## YOUR TASK
Only the lines from the line holding "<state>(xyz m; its" through the final line of the entries below are to be returned, exactly as they stand.

## DATA FOR THIS TASK
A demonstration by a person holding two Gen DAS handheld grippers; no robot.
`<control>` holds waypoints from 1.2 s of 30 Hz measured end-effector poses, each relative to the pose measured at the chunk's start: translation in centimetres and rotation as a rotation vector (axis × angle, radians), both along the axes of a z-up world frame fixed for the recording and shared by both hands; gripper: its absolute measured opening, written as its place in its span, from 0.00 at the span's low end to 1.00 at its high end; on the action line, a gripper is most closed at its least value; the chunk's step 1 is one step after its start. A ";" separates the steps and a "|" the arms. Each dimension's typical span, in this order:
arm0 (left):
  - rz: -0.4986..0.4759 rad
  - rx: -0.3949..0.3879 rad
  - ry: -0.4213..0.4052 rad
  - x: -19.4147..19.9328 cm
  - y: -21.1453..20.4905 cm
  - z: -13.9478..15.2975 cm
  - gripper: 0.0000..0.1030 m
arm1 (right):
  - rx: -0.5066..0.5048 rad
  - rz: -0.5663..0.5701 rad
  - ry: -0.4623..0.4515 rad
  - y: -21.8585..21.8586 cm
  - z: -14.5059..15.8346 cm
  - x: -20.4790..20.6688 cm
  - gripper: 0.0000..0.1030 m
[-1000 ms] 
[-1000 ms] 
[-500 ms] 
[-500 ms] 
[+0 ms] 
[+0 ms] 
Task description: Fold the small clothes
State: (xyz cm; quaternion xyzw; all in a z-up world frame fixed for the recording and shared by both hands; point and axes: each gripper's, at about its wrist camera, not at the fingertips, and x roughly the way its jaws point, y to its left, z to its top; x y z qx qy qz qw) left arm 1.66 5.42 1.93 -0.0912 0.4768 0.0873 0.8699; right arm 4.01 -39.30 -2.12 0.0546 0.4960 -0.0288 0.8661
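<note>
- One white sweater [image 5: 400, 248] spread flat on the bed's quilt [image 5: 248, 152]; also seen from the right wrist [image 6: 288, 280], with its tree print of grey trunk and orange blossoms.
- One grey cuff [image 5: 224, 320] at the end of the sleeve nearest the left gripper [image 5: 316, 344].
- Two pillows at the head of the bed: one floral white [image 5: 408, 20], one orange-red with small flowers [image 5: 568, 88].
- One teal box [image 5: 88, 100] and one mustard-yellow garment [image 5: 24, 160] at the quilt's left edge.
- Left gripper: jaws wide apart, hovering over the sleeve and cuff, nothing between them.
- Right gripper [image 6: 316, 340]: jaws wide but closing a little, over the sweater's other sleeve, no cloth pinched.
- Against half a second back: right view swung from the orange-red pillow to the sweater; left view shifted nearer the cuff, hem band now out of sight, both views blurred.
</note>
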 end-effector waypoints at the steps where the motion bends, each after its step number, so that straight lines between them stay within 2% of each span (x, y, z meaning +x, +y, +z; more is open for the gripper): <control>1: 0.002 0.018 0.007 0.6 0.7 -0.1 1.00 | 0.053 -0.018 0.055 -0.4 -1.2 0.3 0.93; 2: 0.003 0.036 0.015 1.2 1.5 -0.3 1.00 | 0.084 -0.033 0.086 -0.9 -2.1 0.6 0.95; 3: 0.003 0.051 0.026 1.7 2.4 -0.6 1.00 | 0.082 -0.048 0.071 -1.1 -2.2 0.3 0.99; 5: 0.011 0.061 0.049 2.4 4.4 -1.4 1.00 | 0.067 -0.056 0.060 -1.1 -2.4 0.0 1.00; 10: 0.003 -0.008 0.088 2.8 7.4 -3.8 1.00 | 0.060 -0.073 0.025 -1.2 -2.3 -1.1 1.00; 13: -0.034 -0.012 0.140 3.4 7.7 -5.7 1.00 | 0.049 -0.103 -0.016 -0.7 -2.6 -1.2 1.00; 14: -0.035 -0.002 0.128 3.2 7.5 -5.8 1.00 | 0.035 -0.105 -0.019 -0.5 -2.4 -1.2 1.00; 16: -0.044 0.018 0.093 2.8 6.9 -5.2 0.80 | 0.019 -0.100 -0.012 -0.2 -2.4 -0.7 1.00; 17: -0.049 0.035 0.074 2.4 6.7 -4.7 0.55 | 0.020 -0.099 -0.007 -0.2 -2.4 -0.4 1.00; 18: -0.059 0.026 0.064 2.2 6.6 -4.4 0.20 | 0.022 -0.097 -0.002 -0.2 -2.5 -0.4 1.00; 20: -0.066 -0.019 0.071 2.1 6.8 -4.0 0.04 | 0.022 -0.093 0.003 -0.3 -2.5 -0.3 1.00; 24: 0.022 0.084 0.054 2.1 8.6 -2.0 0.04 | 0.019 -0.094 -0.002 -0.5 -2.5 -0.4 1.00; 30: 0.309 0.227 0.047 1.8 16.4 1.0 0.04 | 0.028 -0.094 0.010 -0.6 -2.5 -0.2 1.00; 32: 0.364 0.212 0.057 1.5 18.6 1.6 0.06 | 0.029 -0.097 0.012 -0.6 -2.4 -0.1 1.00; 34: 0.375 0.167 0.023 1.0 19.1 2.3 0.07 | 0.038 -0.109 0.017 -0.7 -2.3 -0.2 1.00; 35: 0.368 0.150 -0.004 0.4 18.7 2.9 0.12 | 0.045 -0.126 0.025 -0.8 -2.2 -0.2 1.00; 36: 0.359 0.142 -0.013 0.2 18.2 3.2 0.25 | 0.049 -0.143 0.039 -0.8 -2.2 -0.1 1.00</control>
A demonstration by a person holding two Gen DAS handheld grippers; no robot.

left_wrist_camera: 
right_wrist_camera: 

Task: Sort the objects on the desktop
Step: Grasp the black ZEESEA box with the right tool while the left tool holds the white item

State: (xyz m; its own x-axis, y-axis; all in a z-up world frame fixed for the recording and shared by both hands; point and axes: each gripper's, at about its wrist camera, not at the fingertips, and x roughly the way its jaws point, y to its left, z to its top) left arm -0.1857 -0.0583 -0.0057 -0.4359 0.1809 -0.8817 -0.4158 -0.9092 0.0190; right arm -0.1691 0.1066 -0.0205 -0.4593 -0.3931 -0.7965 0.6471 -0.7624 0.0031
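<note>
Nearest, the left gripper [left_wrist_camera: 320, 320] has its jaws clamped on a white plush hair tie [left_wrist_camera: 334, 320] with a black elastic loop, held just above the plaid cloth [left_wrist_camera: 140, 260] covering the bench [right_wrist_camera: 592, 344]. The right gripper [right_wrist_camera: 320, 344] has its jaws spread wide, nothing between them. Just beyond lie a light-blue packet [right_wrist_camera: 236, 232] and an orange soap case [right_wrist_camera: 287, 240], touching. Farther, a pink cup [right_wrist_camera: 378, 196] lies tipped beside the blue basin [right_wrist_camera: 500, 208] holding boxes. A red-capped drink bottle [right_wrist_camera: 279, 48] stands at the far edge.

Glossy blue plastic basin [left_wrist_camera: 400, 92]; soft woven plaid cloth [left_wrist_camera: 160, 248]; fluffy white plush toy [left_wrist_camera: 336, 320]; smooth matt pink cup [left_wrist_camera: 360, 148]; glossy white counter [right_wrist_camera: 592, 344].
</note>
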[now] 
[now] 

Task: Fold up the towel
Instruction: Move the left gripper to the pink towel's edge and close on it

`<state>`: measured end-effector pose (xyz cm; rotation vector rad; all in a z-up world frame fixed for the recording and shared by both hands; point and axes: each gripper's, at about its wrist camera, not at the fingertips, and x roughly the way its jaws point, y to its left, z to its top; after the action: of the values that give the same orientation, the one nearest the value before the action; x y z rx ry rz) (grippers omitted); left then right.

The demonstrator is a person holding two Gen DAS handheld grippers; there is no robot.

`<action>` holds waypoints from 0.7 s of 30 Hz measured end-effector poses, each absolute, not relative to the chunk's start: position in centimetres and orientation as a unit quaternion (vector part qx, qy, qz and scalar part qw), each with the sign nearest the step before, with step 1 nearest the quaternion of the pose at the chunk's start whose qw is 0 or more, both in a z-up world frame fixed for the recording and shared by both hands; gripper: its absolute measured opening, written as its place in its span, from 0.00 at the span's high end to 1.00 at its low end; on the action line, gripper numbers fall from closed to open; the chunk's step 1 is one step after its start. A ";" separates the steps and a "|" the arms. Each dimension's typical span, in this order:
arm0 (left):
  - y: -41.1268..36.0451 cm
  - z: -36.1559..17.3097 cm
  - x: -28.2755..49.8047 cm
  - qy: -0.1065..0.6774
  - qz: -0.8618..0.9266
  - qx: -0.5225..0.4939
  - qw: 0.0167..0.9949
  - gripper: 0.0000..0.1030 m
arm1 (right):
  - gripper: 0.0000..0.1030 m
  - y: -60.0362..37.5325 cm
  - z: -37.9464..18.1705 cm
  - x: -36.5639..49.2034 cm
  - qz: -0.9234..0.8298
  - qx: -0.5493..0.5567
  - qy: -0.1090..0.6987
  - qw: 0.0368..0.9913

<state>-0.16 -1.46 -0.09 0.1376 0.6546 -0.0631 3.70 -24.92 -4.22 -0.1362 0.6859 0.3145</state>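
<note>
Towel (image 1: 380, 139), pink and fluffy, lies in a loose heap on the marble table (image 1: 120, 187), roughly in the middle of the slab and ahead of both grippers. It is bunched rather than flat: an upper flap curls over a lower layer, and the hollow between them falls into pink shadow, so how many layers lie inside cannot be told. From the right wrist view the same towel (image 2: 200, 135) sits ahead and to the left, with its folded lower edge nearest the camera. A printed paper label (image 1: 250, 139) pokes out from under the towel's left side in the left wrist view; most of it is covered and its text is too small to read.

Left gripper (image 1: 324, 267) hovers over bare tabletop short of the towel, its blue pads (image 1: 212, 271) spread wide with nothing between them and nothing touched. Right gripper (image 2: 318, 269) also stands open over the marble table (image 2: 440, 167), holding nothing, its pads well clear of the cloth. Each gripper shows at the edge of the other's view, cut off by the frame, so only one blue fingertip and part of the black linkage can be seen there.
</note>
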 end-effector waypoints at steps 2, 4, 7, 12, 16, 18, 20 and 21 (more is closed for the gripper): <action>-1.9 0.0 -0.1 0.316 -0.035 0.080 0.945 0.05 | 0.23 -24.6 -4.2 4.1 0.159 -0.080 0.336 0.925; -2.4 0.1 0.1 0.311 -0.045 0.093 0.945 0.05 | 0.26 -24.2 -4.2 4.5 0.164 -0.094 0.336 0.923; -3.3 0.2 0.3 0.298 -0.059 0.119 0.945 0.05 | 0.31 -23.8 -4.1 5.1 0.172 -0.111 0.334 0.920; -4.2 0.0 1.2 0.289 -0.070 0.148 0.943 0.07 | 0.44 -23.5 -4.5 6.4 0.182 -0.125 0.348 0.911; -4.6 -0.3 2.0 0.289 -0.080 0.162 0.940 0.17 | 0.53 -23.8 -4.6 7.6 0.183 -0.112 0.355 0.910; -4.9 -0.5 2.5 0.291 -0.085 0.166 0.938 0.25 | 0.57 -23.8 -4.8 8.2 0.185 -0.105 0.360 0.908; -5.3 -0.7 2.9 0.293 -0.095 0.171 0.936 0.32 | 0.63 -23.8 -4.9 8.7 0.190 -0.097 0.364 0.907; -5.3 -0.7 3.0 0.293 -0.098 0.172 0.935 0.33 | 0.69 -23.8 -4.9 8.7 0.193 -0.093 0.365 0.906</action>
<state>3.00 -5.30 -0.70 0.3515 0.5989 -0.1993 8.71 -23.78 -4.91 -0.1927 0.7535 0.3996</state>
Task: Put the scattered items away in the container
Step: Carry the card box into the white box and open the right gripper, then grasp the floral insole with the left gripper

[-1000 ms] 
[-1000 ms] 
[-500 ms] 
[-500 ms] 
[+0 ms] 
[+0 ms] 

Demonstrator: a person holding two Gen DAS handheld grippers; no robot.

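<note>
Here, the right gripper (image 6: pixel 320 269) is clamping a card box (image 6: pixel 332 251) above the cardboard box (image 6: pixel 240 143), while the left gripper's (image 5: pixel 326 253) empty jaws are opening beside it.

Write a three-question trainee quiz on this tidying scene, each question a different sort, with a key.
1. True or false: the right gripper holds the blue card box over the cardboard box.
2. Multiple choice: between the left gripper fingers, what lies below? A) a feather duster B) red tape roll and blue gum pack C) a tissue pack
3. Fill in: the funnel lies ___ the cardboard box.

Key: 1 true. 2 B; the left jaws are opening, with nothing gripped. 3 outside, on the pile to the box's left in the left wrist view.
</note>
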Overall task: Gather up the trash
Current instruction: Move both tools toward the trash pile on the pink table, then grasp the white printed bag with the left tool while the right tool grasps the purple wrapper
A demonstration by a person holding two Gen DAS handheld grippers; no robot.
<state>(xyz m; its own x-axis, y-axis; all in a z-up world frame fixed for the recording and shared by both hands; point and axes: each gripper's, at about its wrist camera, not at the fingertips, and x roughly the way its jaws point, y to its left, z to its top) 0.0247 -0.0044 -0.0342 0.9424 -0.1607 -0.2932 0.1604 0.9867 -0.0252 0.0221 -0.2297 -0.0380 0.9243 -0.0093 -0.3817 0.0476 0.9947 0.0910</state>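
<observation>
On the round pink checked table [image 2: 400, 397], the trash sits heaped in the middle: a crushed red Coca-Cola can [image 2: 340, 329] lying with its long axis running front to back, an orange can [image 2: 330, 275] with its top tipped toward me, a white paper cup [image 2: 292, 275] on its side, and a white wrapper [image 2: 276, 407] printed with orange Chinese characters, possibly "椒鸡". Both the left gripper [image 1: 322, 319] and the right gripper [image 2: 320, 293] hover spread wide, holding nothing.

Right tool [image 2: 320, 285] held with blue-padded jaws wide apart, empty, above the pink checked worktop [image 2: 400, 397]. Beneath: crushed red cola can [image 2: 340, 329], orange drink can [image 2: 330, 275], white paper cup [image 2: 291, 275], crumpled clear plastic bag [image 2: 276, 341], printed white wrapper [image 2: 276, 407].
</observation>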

## WRITTEN ANSWER
<state>(xyz m; its own x-axis, y-axis; all in a z-up world frame fixed for the recording and shared by both hands; point and axes: each gripper's, at about its wrist camera, not at the fingertips, and x roughly the way its jaws point, y to its left, z to its top) 0.0247 -0.0044 -0.0342 0.9424 -0.1607 -0.2932 0.1604 0.9867 -0.0252 0.0221 -0.2297 -0.0380 0.9243 -0.0093 -0.3817 0.0476 0.9947 0.0910</state>
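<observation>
On the round pink checked table [image 2: 400, 397], the trash sits heaped in the middle: a crushed red Coca-Cola can [image 2: 340, 329] lying with its long axis running front to back, an orange can [image 2: 330, 275] with its top tipped toward me, a white paper cup [image 2: 292, 275] on its side, and a white wrapper [image 2: 276, 407] printed with orange Chinese characters, possibly "椒鸡". Both the left gripper [image 1: 322, 319] and the right gripper [image 2: 320, 293] hover spread wide, holding nothing.

Right tool [image 2: 320, 285] held with blue-padded jaws wide apart, empty, above the pink checked worktop [image 2: 400, 397]. Beneath: crushed red cola can [image 2: 340, 329], orange drink can [image 2: 330, 275], white paper cup [image 2: 291, 275], crumpled clear plastic bag [image 2: 276, 341], printed white wrapper [image 2: 276, 407].
</observation>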

That finishes the answer to the exercise.